Work to complete
Return all of the listing word for word; the pictures stay out.

Information shown
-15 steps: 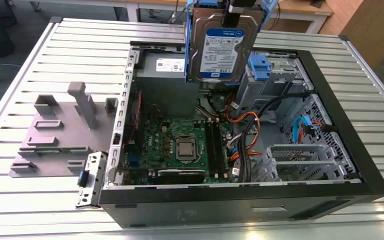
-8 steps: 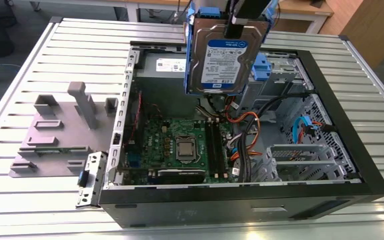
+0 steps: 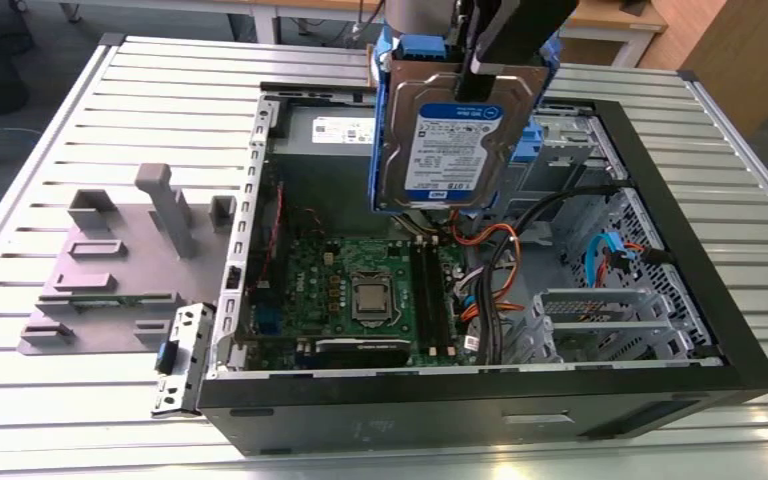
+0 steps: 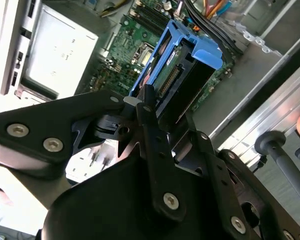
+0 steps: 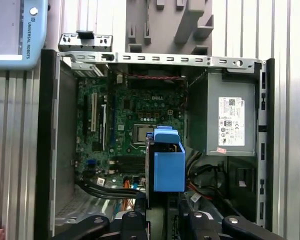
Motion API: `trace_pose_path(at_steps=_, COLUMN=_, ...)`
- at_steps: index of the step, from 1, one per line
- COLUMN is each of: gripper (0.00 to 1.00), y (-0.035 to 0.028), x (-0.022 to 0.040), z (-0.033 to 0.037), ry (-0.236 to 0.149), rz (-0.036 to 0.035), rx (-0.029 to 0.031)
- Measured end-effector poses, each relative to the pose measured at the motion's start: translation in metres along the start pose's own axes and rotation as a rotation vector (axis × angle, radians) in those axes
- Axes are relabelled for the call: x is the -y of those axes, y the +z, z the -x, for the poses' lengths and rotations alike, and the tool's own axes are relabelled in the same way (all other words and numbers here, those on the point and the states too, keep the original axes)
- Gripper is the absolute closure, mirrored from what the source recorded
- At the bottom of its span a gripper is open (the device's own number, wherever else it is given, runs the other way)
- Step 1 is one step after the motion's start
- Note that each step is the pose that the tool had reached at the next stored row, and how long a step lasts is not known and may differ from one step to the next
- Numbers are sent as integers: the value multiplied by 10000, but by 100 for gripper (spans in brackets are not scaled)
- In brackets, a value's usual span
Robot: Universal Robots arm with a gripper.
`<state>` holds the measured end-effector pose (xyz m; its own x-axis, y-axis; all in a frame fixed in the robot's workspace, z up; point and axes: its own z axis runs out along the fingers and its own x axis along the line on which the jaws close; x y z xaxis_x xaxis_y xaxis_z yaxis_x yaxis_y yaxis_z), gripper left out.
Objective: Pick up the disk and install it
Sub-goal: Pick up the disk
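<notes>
The worktop [image 3: 157,90] carries 1 open computer case [image 3: 704,330], 1 grey moulded fixture [image 3: 117,260] near its edge at the exterior view's left, and 1 metal bracket [image 3: 181,355]. The case holds 1 motherboard [image 3: 317,270], 1 processor socket [image 3: 372,297] and 1 power supply [image 5: 230,120]. 1 gripper [image 3: 475,85] grips 1 disk [image 3: 448,140].

I have the open computer case [image 3: 744,350] lying on the table [image 3: 131,100], with a moulded fixture [image 3: 117,260] beside it on the exterior view's left. Inside, the motherboard [image 3: 357,280] lies flat, the power supply [image 3: 324,130] beyond it, and a drive cage [image 3: 598,320] on the exterior view's right. The disk [image 3: 444,130] hangs upright above them, clamped in the tool [image 3: 480,85].
</notes>
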<state>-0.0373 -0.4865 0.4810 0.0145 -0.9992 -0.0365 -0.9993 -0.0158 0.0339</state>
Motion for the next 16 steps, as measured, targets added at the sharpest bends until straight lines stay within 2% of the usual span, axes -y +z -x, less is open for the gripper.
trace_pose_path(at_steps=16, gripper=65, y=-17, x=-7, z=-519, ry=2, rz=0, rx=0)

Written reply
-15 steps: 
-8 steps: 
+0 steps: 
+0 steps: 
+0 steps: 
Motion API: `trace_pose_path(at_steps=_, COLUMN=_, ...)`
- at_steps: index of the step, from 1, one per line
- COLUMN is each of: gripper (0.00 to 1.00), y (-0.035 to 0.028), x (-0.022 to 0.040), z (-0.033 to 0.037), ry (-0.236 to 0.149), rz (-0.036 to 0.035), rx (-0.029 to 0.031)
- Measured end-effector poses, each relative to the pose measured at the motion's start: translation in metres along the start pose's own axes and rotation as a rotation vector (axis × angle, radians) in those axes
- Axes are relabelled for the call: x is the -y of those axes, y the +z, z the -x, for the poses' lengths and rotations alike, and the tool's own axes are relabelled in the same way (all other words and numbers here, those on the point and the states too, keep the original axes)
- Gripper is the absolute closure, mirrored from what the source recorded
- At the bottom of its span a gripper is open (the device's own number, wherever else it is given, runs the other way)
- Step 1 is one step after the motion's start
- Note that each step is the pose that the tool had reached at the next stored row, and how long a step lasts is not known and may differ from one step to the next
- Numbers are sent as integers: the value multiplied by 10000, but by 100 for gripper (spans in brackets are not scaled)
- In brackets, a value's usual span
Robot: Universal Robots arm with a gripper.
`<state>` holds the measured end-effector pose (xyz m; its own x-axis, y-axis; all in a frame fixed in the robot's workspace, z up; point and axes: its own z axis runs out along the fingers and its own x axis along the line on which the jaws close; x y z xaxis_x xaxis_y xaxis_z yaxis_x yaxis_y yaxis_z), gripper left out.
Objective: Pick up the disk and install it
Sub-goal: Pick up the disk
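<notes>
The worktop [image 3: 157,90] carries 1 open computer case [image 3: 704,330], 1 grey moulded fixture [image 3: 117,260] near its edge at the exterior view's left, and 1 metal bracket [image 3: 181,355]. The case holds 1 motherboard [image 3: 317,270], 1 processor socket [image 3: 372,297] and 1 power supply [image 5: 230,120]. 1 gripper [image 3: 475,85] grips 1 disk [image 3: 448,140].

I have the open computer case [image 3: 744,350] lying on the table [image 3: 131,100], with a moulded fixture [image 3: 117,260] beside it on the exterior view's left. Inside, the motherboard [image 3: 357,280] lies flat, the power supply [image 3: 324,130] beyond it, and a drive cage [image 3: 598,320] on the exterior view's right. The disk [image 3: 444,130] hangs upright above them, clamped in the tool [image 3: 480,85].
</notes>
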<state>-0.0373 -0.4865 0.4810 0.0145 -0.9992 -0.0365 -0.9993 -0.0158 0.0339</state>
Motion for the next 16 steps, as measured, targets added at the sharpest bends until straight lines stay within 2% of the usual span, axes -y +z -x, less is open for the gripper.
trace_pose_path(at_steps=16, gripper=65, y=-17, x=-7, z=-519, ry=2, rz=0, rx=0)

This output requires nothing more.